What to produce →
Set down the full listing exactly, character for character.

'''

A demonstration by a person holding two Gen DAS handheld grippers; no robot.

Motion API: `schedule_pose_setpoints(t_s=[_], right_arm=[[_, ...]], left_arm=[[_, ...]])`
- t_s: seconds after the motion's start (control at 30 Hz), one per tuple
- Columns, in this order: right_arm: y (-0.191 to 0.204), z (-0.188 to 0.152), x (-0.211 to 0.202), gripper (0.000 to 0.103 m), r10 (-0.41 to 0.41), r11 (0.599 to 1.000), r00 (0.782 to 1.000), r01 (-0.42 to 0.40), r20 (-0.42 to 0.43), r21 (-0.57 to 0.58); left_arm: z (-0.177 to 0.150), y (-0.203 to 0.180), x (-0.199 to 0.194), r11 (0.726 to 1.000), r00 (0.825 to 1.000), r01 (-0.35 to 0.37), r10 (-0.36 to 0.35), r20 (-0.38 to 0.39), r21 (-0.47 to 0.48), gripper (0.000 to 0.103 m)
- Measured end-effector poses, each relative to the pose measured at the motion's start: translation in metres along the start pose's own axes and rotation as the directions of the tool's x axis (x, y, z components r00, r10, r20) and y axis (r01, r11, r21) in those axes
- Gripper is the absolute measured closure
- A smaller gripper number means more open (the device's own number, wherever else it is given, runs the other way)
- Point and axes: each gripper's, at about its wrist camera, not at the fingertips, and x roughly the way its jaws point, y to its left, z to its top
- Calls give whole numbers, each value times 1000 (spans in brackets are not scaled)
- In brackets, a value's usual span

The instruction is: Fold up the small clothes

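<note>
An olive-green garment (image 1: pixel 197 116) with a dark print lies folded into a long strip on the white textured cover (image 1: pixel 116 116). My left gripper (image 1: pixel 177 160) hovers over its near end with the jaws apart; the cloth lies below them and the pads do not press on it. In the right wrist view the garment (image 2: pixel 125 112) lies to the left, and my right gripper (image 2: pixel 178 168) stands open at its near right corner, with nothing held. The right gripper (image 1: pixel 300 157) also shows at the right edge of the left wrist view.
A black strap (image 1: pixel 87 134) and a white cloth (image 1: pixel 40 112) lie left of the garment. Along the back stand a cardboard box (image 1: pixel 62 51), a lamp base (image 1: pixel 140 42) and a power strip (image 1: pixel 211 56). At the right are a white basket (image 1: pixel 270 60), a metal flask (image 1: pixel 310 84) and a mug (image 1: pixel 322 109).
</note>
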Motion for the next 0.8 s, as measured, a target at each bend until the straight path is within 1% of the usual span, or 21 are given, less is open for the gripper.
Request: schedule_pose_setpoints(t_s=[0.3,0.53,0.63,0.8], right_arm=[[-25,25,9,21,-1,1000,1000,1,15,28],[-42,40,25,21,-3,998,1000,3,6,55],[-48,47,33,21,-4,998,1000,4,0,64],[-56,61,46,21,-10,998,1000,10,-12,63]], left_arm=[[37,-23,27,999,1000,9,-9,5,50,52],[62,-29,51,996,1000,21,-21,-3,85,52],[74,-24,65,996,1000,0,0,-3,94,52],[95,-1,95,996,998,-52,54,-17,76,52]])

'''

The answer →
A demonstration by a person holding two Gen DAS handheld grippers; no robot.

Motion API: `schedule_pose_setpoints(t_s=[_], right_arm=[[_, ...]], left_arm=[[_, ...]])`
- t_s: seconds after the motion's start (control at 30 Hz), one per tuple
- Columns, in this order: right_arm: y (-0.191 to 0.204), z (-0.188 to 0.152), x (-0.211 to 0.202), gripper (0.000 to 0.103 m), r10 (-0.41 to 0.41), r11 (0.599 to 1.000), r00 (0.782 to 1.000), r01 (-0.42 to 0.40), r20 (-0.42 to 0.43), r21 (-0.57 to 0.58); left_arm: z (-0.177 to 0.150), y (-0.203 to 0.180), x (-0.199 to 0.194), r11 (0.726 to 1.000), r00 (0.825 to 1.000), r01 (-0.35 to 0.37), r10 (-0.36 to 0.35), r20 (-0.38 to 0.39), r21 (-0.47 to 0.48), gripper (0.000 to 0.103 m)
- Measured end-effector poses, each relative to the pose measured at the motion's start: translation in metres along the start pose's own axes and rotation as the directions of the tool's x axis (x, y, z components r00, r10, r20) and y axis (r01, r11, r21) in those axes
- Gripper is the absolute measured closure
- A smaller gripper number means more open (the device's own number, wherever else it is given, runs the other way)
- Point and axes: each gripper's, at about its wrist camera, not at the fingertips, and x roughly the way its jaws point, y to its left, z to its top
- Calls give whole numbers, each value times 1000 (spans in brackets are not scaled)
- In brackets, a value's usual span

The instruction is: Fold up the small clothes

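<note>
An olive-green garment (image 1: pixel 197 116) with a dark print lies folded into a long strip on the white textured cover (image 1: pixel 116 116). My left gripper (image 1: pixel 177 160) hovers over its near end with the jaws apart; the cloth lies below them and the pads do not press on it. In the right wrist view the garment (image 2: pixel 125 112) lies to the left, and my right gripper (image 2: pixel 178 168) stands open at its near right corner, with nothing held. The right gripper (image 1: pixel 300 157) also shows at the right edge of the left wrist view.
A black strap (image 1: pixel 87 134) and a white cloth (image 1: pixel 40 112) lie left of the garment. Along the back stand a cardboard box (image 1: pixel 62 51), a lamp base (image 1: pixel 140 42) and a power strip (image 1: pixel 211 56). At the right are a white basket (image 1: pixel 270 60), a metal flask (image 1: pixel 310 84) and a mug (image 1: pixel 322 109).
</note>
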Motion for the next 0.8 s, as measured, a target at each bend until the straight path is within 1% of the usual span, or 21 are given, less is open for the gripper.
Request: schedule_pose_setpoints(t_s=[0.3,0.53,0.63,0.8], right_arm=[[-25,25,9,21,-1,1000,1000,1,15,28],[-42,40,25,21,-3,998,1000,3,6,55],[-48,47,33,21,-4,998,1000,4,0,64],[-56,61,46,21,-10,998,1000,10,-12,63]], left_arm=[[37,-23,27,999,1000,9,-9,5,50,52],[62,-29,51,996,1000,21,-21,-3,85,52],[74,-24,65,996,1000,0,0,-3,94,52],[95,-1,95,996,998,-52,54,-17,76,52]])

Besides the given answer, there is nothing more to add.